- _Task goal_
Copy out each line of the listing below where the string "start" appears.

- _Supplied data_
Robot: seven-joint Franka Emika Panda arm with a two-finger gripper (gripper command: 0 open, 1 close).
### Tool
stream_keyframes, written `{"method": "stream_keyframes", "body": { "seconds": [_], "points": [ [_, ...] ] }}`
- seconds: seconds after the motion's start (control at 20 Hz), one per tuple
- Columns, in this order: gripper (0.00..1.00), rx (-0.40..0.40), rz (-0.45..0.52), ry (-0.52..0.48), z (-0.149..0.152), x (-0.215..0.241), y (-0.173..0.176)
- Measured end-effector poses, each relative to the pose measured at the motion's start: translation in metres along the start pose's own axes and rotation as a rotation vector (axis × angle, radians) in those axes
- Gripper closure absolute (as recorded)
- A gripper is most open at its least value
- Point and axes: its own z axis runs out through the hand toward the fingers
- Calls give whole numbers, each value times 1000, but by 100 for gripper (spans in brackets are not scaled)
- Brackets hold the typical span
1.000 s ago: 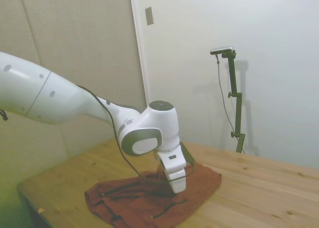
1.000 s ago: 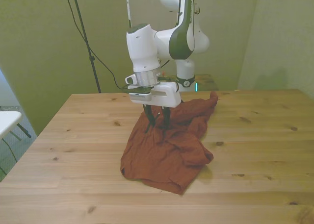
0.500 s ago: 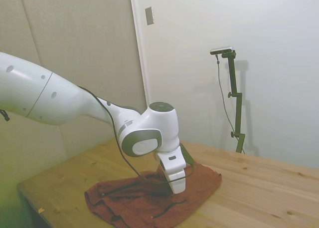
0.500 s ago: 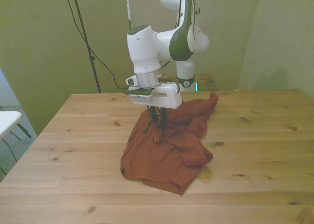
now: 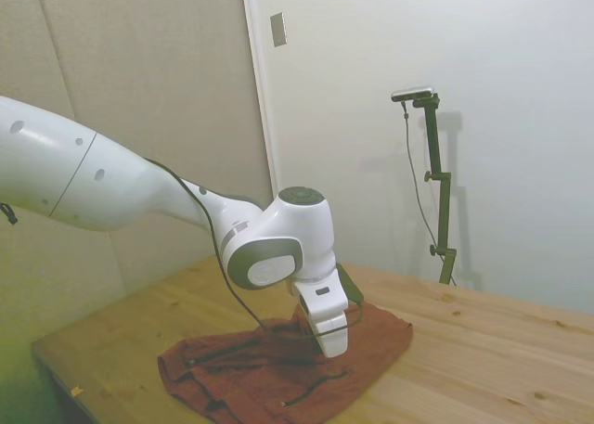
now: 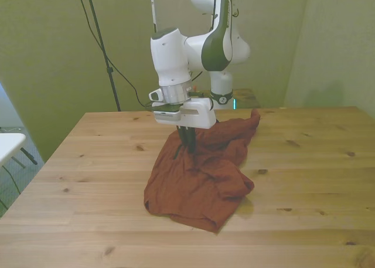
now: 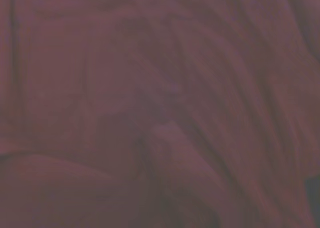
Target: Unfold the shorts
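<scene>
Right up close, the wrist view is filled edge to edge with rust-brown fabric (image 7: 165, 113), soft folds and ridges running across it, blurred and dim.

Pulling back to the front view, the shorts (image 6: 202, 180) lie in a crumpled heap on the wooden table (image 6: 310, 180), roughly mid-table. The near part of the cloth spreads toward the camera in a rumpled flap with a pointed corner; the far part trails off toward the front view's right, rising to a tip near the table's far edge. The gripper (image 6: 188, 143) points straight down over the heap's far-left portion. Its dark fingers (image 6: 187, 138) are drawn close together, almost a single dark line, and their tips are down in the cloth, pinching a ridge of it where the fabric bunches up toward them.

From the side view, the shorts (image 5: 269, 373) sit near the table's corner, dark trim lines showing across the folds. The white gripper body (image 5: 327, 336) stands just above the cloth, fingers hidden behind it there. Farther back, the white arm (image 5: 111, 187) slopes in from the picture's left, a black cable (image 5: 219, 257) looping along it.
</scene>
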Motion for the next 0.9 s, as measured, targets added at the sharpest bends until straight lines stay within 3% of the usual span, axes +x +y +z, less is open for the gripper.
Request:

- _Written solution_
- seconds: seconds after the motion's start (control at 20 Hz), one per tuple
- Measured end-effector poses, each relative to the pose measured at the motion's start: translation in metres along the start pose's own axes and rotation as a rotation vector (axis × angle, radians) in those axes

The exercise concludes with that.